It turned out Long John was not NYFD, but he did play a firefighter on Days of Our Lives while sidelining as a construction worker. Fine by me.
“Would you mind, just for fun, pretending you’re a fireman?” I purred in my sexiest voice.
“Sure, babe, I’ll be whoever you want because I’m an actor,” he said. Bravado seemed to ooze out of his biceps.
I melted into his gaze. My days with course-haired tech geeks and married men were behind me. Long John could be just the type of guy to break me into the NYC hookup scene. Light and loose! Candy would be proud.
“Would I recognize anything else you’ve been in?” I asked.
He leaned in toward me, potentially for a kiss, but stopped short as Janey appeared behind him.
“What the hell do you think you’re doing, bitch?” she shrilled.
“Hey, Janey, where have you been,” I said. “Thanks for joining the party.”
“I saw him first. I’ve been eyeing him all night,” she said as she charged toward me.
“What are you talking about? I haven’t seen you once since we got here. It’s not like you even know him. Where have you been this whole time, anyway?” I asked.
“So what if I don’t know him? Now I’ll never get the chance since you stole him from me. I was working up the courage to talk to him after Vin left me in the bathroom earlier,” she said.
“Oh. Sorry to hear that.”
When I probed further, I learned that Janey had picked up, and then had sex with, a random guy in a Port-a-Pot latrine. Brilliantly slutty!
“Are you serious? Not to nitpick, but you left me. I had to find someone to talk to. Lucky for me, John swept in and rescued me,” I said as I sent a subtle, sexy wink his way. “If anybody should be mad, it’s me.”
“Yeah, right on, babe,” Long John added.
God, he was hot.

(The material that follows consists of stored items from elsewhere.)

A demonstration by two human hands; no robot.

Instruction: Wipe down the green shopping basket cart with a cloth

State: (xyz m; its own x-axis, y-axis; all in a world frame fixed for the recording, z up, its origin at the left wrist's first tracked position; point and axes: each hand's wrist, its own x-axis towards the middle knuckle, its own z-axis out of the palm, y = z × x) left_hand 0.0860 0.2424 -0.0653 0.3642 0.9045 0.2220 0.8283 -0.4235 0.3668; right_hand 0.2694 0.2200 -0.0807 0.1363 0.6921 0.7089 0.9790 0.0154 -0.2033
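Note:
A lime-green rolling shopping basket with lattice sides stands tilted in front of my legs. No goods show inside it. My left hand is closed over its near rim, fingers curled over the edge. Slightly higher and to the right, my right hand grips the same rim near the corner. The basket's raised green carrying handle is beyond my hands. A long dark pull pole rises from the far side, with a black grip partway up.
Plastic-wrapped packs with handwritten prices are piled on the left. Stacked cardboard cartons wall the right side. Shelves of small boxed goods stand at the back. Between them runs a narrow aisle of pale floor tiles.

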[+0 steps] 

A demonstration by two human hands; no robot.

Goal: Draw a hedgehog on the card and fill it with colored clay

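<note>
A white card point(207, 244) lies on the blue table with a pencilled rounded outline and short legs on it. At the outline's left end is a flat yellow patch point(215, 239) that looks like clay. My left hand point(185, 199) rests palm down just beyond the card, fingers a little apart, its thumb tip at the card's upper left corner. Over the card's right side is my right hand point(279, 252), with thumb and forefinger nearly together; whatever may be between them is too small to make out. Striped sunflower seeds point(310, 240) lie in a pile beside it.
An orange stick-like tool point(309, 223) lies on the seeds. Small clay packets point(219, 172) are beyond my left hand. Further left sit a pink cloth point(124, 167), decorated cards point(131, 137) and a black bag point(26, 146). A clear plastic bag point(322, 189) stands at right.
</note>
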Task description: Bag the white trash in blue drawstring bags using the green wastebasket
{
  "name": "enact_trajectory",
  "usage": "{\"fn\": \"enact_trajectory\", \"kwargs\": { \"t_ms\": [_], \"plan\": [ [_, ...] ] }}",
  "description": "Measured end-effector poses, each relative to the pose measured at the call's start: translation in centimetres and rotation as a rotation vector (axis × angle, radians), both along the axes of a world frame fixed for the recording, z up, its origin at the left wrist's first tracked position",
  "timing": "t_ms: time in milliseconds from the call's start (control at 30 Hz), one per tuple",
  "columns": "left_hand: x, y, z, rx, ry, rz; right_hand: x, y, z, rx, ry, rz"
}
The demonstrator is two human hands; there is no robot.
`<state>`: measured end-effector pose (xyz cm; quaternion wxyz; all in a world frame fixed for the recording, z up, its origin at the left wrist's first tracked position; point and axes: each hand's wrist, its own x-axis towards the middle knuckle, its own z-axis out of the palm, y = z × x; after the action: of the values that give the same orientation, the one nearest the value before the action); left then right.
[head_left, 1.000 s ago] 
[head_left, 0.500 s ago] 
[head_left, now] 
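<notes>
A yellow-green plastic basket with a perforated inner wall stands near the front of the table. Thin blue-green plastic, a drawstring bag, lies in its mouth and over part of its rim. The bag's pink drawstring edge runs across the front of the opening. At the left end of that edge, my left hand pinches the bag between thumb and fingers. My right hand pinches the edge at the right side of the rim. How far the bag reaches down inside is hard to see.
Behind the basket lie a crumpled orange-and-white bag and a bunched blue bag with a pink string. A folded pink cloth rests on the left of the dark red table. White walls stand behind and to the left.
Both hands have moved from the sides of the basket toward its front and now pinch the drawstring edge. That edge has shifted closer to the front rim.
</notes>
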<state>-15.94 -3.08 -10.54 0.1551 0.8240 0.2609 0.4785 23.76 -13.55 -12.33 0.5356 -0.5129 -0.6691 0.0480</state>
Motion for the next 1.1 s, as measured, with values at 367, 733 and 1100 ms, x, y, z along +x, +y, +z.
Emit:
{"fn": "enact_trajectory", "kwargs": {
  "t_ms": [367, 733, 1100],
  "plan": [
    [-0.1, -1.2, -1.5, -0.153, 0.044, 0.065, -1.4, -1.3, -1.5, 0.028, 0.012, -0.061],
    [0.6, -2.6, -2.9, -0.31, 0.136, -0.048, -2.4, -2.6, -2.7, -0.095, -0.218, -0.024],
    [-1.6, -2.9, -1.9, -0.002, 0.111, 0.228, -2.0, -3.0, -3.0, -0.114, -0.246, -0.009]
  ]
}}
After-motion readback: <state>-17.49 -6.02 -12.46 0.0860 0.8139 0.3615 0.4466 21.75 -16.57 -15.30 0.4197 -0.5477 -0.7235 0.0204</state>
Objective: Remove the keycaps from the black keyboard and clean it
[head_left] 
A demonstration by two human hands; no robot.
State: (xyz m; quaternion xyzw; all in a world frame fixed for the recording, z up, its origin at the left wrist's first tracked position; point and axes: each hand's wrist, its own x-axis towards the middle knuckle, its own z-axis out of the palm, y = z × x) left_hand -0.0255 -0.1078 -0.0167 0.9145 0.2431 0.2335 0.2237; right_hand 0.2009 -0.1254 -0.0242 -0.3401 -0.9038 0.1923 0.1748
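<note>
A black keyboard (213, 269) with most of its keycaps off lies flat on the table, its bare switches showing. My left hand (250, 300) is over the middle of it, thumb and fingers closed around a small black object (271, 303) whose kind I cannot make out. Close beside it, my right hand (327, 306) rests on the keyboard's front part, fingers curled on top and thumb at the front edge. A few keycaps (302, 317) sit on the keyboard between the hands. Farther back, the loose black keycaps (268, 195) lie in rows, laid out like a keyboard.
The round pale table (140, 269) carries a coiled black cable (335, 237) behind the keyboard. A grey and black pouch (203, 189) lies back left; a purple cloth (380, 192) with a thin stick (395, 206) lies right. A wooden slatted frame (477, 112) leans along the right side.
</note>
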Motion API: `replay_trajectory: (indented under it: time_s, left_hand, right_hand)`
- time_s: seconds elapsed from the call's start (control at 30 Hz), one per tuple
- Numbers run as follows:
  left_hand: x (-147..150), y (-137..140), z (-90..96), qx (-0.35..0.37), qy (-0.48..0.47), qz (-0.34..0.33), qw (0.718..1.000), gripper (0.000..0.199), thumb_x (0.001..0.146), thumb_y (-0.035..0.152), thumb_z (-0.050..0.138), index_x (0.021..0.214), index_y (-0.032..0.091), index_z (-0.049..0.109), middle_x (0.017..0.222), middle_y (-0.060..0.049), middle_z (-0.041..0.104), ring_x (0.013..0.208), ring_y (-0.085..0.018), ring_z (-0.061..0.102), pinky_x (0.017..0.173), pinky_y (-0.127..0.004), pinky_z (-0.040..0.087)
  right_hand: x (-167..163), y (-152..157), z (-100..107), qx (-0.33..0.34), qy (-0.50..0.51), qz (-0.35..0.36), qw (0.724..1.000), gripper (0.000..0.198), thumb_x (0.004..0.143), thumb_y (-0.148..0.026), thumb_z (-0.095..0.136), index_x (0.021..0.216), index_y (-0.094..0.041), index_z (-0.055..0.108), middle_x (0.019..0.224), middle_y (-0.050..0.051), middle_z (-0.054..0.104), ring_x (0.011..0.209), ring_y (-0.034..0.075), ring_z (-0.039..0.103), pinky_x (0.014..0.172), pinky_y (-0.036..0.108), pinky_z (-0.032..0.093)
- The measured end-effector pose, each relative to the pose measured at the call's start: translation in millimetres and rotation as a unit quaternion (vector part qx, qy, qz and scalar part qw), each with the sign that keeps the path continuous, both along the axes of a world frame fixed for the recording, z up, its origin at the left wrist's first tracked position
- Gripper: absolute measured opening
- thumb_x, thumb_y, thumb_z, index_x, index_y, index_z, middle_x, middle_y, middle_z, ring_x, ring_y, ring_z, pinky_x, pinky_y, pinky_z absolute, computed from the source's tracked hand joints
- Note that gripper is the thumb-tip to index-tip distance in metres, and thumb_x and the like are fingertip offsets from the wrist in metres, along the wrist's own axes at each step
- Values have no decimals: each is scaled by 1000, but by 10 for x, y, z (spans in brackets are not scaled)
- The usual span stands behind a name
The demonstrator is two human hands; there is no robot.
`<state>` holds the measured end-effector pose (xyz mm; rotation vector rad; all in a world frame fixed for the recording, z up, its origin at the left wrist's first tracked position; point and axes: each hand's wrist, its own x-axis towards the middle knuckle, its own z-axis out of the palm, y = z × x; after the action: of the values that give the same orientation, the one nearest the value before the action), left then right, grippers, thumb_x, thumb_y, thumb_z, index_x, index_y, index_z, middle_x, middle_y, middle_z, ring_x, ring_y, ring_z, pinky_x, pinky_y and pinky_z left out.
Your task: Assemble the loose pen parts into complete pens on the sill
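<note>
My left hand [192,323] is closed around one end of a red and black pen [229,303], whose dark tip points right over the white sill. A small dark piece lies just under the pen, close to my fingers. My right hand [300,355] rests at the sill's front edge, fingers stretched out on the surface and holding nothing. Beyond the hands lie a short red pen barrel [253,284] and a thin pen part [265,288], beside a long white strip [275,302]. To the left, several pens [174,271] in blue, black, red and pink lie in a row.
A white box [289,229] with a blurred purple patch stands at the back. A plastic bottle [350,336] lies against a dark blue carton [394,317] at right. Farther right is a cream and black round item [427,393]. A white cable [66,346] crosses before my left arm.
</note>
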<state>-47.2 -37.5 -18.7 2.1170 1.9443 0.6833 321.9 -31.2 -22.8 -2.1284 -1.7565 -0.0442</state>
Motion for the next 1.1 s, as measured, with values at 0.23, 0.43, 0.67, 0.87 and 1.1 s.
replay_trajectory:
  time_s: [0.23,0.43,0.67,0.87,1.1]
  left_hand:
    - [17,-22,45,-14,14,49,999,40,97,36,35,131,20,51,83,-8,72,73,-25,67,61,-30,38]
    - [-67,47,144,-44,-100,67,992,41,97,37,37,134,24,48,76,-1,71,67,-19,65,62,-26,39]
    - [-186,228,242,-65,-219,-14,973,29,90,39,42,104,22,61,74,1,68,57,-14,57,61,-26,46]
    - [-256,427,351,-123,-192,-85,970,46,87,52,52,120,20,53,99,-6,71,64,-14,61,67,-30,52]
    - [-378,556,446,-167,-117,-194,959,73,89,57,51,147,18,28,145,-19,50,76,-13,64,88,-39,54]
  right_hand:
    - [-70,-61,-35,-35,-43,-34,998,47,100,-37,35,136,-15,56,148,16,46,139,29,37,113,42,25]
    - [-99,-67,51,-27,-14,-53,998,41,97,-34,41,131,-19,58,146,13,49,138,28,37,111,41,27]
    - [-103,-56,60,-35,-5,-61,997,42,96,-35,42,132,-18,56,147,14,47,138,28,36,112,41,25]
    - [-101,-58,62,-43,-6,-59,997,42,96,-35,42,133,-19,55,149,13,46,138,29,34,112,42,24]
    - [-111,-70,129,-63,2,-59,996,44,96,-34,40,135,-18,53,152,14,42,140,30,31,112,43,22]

I couldn’t be sure if he was interested in me or looking for someone better, but who cared as long as I got to gawk at him for a few more moments. I waxed ecstatic over the potential size of the bulge in his britches.
As I pondered, Janey turned on me as quickly as she had befriended me. Her arms flipped around like a seal as she screamed, “You man-stealing bitch! I should’ve known by the way you exited the subway you would go after all the guys. This, after everything I’ve done for you? Go to hell.”
Yes, we agree that’s where she and you belong.
She turned to Long John in a fury.
“You dickless asshole. I gave you everything I had at the keg (apparently a boob flash) and you treat me like this?”
Without as much as a breath, Long John grabbed me and threw me over his shoulder.
“Let’s get out of here, babe, I don’t live too far away,” he said as he galloped out of the party with me over his shoulder, fireman style.
I didn’t know if it was the sultry air, his manly maneuvers, or just my need to escape psycho girl, but I went with it. A mile into our mission he put me down in an alleyway of a desolate street in Brooklyn and planted a tongue-kiss that was so erotic it made me tingle.
Long John continued to thrust his sculpted body into mine. I couldn’t be certain, but I may have had an orgasm right on the street corner because of that kiss. My mini-tee stuck to me, steeped in sweat—a blend of his and mine. Things like this didn’t typically happen to me. Of course they don’t because it’s trashy behavior, even from a two-timing adulterous divorcée! Or maybe they did and I’d just been missing out on this kind of action because I spent too much time feeling guilty about not praying enough for God’s forgiveness.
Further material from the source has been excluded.